EXERCISE GOAL
Write out, word for word, every line in the data below from the one containing "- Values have" to the one containing "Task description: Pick", both of them included.

==== SOURCE MATERIAL ====

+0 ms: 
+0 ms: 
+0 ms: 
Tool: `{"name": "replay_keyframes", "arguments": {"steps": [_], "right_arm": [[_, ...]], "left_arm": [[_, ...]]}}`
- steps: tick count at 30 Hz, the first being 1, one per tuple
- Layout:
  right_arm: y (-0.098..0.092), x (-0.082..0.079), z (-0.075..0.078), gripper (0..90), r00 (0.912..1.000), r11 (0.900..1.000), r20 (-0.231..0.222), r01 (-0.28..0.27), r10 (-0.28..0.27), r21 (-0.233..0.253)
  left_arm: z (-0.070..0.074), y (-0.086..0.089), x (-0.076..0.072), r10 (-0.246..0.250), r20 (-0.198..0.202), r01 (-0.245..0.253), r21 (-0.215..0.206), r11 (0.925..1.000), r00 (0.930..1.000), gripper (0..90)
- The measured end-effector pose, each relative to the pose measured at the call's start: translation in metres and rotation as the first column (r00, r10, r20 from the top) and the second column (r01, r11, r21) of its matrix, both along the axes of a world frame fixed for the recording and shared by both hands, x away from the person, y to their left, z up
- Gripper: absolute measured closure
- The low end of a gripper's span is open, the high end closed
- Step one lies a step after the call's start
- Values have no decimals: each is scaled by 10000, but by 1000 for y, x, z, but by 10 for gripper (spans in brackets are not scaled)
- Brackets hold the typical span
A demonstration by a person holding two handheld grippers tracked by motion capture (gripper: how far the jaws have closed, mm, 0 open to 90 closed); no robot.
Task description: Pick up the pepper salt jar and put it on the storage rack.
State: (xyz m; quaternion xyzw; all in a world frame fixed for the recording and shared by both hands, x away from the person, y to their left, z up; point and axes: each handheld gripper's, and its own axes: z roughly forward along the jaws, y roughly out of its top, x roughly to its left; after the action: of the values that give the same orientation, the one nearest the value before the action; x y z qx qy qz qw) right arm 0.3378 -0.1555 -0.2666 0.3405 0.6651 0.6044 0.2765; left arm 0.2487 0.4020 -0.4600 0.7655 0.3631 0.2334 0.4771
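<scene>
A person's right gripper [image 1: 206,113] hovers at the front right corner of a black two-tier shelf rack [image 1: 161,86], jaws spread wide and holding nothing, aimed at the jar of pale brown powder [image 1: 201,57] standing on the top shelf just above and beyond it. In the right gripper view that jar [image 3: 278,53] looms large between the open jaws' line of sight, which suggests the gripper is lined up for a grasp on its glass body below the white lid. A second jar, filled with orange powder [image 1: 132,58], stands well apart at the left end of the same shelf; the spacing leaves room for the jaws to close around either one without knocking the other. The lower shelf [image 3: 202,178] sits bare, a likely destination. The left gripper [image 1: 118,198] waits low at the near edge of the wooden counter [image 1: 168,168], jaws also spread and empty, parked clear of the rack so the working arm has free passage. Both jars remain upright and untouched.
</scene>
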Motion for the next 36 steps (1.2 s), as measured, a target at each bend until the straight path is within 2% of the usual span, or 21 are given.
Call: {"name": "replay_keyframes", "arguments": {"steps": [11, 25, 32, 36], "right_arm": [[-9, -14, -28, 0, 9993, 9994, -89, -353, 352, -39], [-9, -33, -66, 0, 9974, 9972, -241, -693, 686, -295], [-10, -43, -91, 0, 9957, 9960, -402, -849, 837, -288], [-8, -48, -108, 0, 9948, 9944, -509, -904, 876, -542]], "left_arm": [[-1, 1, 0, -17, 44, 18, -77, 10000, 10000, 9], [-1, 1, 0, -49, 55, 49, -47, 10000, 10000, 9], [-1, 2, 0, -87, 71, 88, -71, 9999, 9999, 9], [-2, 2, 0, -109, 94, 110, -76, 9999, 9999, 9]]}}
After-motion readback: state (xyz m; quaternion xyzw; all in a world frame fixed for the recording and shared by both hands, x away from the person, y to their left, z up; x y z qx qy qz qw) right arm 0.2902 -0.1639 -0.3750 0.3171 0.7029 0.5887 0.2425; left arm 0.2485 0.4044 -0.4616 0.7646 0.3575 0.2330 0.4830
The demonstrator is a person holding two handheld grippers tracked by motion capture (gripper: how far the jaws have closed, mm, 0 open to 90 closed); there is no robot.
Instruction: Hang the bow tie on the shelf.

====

ANSWER AREA
- Values have no decimals: each is scaled by 10000, but by 1000 for y, x, z, but by 10 for gripper (spans in brackets are not scaled)
- Brackets hold the typical span
A demonstration by a person holding two handheld grippers tracked by motion capture (gripper: how far the jaws have closed, mm, 0 open to 90 closed); no robot.
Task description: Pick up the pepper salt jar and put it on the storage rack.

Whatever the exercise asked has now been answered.